Tags: data-breach  it-risk  it-risk-management-2  it-security-and-risk  risk-management  

John A. Wheeler
Global Research Leader - Risk Management Technology
9 years at Gartner
30 years IT Industry

John A. Wheeler is global research leader for risk management technology solutions and professional services. His areas of specialty include integrated risk management, executive leadership and corporate governance. Follow him on Twitter @JohnAWheeler Read Full Bio

Thoughts on IT Security Budgets Rise as Data Breach Fear Spreads

  1. […] that organizations allocate to information assurance. According to their October 2013 study ( the majority of organizations allocate between 3-10% of their IT budgets towards information […]

  2. I.T. departments desperately need additional resources, both financially and operationally. The biggest issues I often see in organizations failing to implement a sound security platform are two-fold: (1). Not having comprehensive employee awareness training on many of today’s critical security threats and challenges and (2). Not following security policies and procedures as mandated by the documentation. To be clear, many companies have information security policies and procedures – they are cost-effective to obtain – but they simply purchase them and never practice what they preach. The documentation essentially becomes “shelfware”, and that’s not good.

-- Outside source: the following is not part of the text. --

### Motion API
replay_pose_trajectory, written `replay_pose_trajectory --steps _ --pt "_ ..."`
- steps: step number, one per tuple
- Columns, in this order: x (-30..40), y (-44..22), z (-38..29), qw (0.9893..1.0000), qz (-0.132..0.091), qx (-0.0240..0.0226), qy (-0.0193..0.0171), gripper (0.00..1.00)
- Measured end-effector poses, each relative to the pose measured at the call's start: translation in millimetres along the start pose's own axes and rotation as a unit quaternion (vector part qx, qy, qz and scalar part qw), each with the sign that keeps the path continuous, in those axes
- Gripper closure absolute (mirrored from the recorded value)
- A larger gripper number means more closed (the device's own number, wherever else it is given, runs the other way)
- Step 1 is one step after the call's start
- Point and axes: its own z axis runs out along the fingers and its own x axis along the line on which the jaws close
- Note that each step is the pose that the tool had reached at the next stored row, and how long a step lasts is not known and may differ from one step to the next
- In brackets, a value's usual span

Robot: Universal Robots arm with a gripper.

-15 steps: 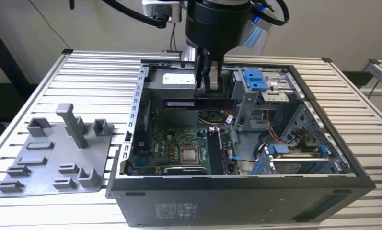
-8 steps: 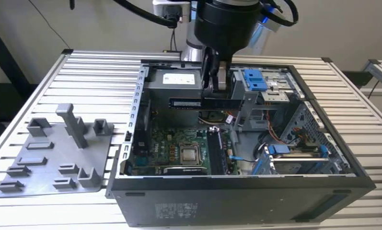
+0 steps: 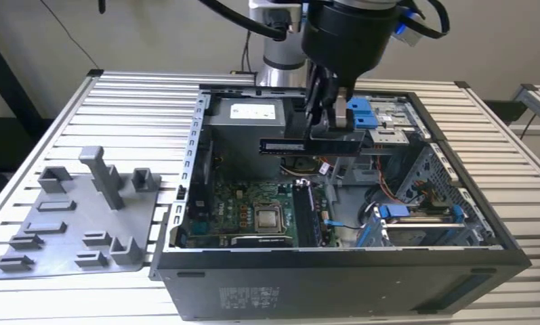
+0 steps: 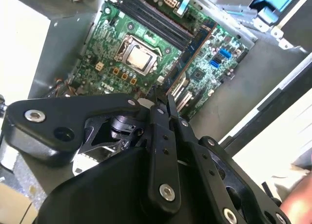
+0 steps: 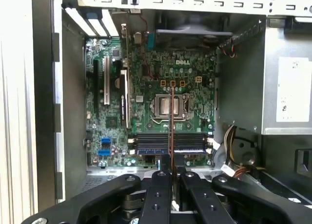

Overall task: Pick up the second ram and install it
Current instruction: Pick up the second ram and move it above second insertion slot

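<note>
My gripper (image 3: 335, 143) hangs over the open computer case (image 3: 342, 277), shut on the second ram (image 3: 283, 145), a long dark stick that juts level toward the exterior view's left. Both wrist views show the stick edge-on as a thin line (image 5: 171, 126) (image 4: 187, 58) running out from between the closed fingers (image 5: 161, 185) (image 4: 158, 126). In the first wrist view this line crosses the memory slots (image 5: 151, 142) and the processor socket (image 5: 163, 106) on the green motherboard (image 5: 195, 95) below. The stick is well above the board, touching nothing.
The grey power-supply box (image 3: 251, 116) sits in the case's back corner beside the gripper, with cable bundles (image 5: 234, 151) near it. Blue drive brackets (image 3: 405, 213) fill the case's side on the exterior view's right. A grey plastic tray with upright posts (image 3: 80, 223) lies outside the case on the slatted table (image 3: 134, 101).
</note>
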Motion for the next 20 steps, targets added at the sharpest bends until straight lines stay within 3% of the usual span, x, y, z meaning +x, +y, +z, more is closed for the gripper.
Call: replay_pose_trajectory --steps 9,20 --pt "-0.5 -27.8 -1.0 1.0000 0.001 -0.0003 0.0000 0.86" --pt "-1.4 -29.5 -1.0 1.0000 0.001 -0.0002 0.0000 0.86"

  3. Budgets for I.T. need to rise, as threats are becoming so incredibly overwhelming. Take the health care industry, where breaches on HIPAA Protected Health Information (PHI) is at an all-time high, and will unfortunately only continue to grow. One of the biggest needs is security awareness training, no question about it and this is where money should be focused on. Breaches of Protected Health Information (PHI) will continue to happen until both Covered Entities and Business Associates get serious about putting in place the necessary controls for ensuring the safety and security of PHI. It means developing comprehensive HIPAA policies and procedures, undertaking annual security awareness training and risk assessments, and many other critical activities. Sure, budgets are tight and margins are thin in today’s competitive business landscape, but what business do you have if PHI is breached and seriously compromised? I think most companies truly want to do all they can in protecting PHI and becoming HIPAA compliant, but it just seems overwhelming at first because of the massive amount of policies, procedures, and processes that need to be in place. My advice; take a deep breath, find an experienced HIPAA consultant, get a hold of some quality HIPAA policy templates and begin the process. You’ll get there!

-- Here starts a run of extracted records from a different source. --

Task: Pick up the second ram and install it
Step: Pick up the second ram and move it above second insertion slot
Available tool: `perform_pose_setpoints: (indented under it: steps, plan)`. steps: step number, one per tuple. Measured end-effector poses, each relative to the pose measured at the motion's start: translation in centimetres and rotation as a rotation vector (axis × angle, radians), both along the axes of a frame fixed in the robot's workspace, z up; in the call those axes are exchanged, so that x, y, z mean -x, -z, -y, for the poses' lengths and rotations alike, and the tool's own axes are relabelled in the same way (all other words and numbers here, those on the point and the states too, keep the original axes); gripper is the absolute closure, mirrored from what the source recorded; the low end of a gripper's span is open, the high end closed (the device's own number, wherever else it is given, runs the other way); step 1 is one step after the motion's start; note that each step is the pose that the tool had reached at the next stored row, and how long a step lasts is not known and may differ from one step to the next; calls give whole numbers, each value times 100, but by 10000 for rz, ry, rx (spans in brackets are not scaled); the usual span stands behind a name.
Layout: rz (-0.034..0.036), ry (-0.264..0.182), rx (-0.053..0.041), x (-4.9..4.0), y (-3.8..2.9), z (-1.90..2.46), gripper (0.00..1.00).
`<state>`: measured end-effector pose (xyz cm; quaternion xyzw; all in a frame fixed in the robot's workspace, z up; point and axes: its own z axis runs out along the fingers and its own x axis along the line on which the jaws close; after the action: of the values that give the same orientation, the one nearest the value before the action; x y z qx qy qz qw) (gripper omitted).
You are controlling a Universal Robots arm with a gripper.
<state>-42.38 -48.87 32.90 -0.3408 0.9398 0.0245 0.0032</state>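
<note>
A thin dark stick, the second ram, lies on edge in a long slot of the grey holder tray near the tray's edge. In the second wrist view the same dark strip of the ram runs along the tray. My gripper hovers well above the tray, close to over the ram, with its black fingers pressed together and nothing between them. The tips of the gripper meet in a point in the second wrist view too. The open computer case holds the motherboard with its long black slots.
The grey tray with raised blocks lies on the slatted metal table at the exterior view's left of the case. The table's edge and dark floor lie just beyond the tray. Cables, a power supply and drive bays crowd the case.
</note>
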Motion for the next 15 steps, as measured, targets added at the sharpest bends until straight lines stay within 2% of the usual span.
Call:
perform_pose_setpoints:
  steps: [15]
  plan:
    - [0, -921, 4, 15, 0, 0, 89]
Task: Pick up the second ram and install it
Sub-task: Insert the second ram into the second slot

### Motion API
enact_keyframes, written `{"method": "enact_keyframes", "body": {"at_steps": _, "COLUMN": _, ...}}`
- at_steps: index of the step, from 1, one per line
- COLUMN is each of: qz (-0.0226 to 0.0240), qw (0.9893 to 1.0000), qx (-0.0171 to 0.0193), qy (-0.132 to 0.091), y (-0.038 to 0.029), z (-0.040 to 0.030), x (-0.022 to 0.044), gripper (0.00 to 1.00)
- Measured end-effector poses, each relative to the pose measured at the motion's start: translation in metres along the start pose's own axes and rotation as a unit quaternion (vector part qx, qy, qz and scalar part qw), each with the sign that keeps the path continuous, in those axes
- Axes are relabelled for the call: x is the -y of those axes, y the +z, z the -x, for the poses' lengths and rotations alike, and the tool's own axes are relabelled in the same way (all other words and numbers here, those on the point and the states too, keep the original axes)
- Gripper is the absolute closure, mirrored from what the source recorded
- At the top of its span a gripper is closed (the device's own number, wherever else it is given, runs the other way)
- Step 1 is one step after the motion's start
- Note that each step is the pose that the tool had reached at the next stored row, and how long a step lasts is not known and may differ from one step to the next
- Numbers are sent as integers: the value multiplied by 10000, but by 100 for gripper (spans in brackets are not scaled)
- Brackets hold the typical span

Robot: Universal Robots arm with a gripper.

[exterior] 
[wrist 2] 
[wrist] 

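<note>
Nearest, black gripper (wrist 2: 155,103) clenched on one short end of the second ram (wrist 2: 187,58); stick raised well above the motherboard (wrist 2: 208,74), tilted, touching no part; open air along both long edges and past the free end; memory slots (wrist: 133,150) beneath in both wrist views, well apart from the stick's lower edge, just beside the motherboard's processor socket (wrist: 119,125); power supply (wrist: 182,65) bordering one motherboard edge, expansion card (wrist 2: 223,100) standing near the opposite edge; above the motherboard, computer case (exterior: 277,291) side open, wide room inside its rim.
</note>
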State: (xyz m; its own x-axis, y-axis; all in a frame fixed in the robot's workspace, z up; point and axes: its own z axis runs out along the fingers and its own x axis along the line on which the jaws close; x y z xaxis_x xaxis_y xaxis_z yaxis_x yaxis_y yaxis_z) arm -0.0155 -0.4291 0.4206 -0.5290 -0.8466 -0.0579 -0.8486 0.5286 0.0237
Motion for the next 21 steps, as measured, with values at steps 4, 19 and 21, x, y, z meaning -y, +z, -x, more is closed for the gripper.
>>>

  4. As a longtime PCI-QSA working in the field of information security and cardholder data compliance, budgets need to increase for a number of obvious reasons, particularly the need for enhanced security awareness training for helping businesses understand global cyber security threats. However, easier said than done as I.T. departments are fighting for every penny that can get. As for using precious dollars most effectively, I advocate education over spending liberally on the next great software or hardware security solution. Awareness is the best defense for any company.

  5. Attractive element of content. I simply stumbled upon your weblog and in accession capital to claim thatI get actually loved account your blog posts.Any way I will be subscribing in your feeds or even I achievement you get right of entry to persistently quickly.

  6. […] that organizations allocate to information assurance. According to their October 2013 study ( the majority of organizations allocate between 3-10% of their IT budgets towards information […]

Leave a Reply

Your email address will not be published. Required fields are marked *

Comments or opinions expressed on this blog are those of the individual contributors only, and do not necessarily represent the views of Gartner, Inc. or its management. Readers may copy and redistribute blog postings on other blogs, or otherwise for private, non-commercial or journalistic purposes, with attribution to Gartner. This content may not be used for any other purposes in any other formats or media. The content on this blog is provided on an "as-is" basis. Gartner shall not be liable for any damages whatsoever arising out of the content or use of this blog.